The salesperson knows the customer is hiring a new operations director. The technical lead knows the specifications on the last project were different from usual. The owner heard at a dinner that the group is considering an acquisition. Nobody puts the pieces together. Nobody asks what this means for the commercial relationship over the next three years.
This absence of intelligence carries a cost that surfaces all at once, usually in the form of an unpleasant phone call: the customer has decided to review the supplier panel. Or has insourced the process. Or has moved volumes to a competitor offering a more integrated service. By then, it is too late to react. The customer made the decision weeks or months earlier, in a meeting you were nowhere near.
Building antennas on key customers
New antennas are needed. A strategic listening system on the customers that weigh most is needed. This runs through three concrete work streams.
First work stream. For each customer representing more than 5% of revenue, build an updated strategic profile at least every six months. The profile goes beyond volumes and margins, and answers precise questions: which markets the customer is investing in, which functions they are strengthening, which strategic challenges they face, how their business model is evolving, who really makes the decisions about your supply.
Second work stream. Bring this information into the company's decision-making moments. If next year's commercial plan does not include an analysis of the strategic trajectories of the top ten customers, that plan rests on assumptions that age every day.
Third work stream. Multiply contact points beyond the buyer. If the entire relationship with a three-million-euro customer runs through one person on your team and one person on the customer's team, that relationship is fragile by definition. Companies that withstand customer strategy shifts build multiple contact networks. Engineer talks to engineer, sales director talks to operations director, owner talks to management. When the customer changes course, information arrives through more channels and arrives sooner.
Your positioning is a function of your customer's positioning
McKinsey reports that 80% of long-term B2B value comes from existing customers. Acquiring a new customer costs five to twenty-five times more than retaining an existing one. Yet most B2B commercial organizations dedicate the bulk of their resources to chasing new customers and treat existing ones as an annuity to administer.
The paradox is that the annuity exists only as long as the customer maintains the same strategy. The moment it changes, the supplier who has not invested in deep understanding of that customer discovers the annuity was in fact an undeclared fixed-term contract.
The future of your market positioning is a direct function of your ability to read the future of your customers. If you do not know where they are going, you cannot know where you should be going. If you do not know, the competitor knows: the one who talks to the right people, reads the right signals, and shows up at your customer's table with a proposal that anticipates exactly the problem the customer was about to have.
Two futures, one choice
There are two ways to live a B2B relationship.
The first is reactive: the customer asks, you supply.

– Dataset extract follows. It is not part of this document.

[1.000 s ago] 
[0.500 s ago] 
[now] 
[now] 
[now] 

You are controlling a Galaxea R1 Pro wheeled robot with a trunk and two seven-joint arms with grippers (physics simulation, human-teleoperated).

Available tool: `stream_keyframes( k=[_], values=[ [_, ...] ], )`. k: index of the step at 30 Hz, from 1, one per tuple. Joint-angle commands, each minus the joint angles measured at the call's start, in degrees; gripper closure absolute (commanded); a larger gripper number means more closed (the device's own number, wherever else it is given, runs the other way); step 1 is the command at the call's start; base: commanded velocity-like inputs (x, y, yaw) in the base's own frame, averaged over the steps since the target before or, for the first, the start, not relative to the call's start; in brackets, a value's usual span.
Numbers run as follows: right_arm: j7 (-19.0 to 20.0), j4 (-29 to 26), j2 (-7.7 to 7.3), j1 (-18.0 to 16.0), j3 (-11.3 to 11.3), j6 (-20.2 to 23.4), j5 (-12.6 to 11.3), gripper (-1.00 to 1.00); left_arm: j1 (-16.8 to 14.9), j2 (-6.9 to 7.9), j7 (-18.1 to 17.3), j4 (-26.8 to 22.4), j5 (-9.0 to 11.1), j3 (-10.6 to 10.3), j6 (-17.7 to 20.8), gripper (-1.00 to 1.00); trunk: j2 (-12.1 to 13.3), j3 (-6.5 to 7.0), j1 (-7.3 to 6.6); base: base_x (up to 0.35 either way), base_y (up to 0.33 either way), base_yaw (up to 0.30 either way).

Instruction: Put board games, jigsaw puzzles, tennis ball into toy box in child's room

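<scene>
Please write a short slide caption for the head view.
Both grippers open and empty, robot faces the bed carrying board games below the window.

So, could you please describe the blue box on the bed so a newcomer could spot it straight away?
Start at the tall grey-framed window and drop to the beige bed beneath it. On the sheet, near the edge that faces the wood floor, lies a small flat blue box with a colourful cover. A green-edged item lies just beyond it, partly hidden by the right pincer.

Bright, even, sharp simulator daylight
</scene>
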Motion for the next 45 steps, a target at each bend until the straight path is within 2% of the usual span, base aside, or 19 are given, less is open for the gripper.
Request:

The second is intentional: you understand where the customer is going and you position yourselves to be part of their next step, in addition to their current step.
The first model works in stable markets with customers that do not change. That world is ending, if it is not already gone. The second model requires investment: time, people, listening routines, strategic synthesis capability. It requires that someone in the organization looks outward, toward the future of customers, while the rest of the team handles the present of deliveries. It is the same principle we discussed in recent weeks: the company's future needs dedicated time and structure.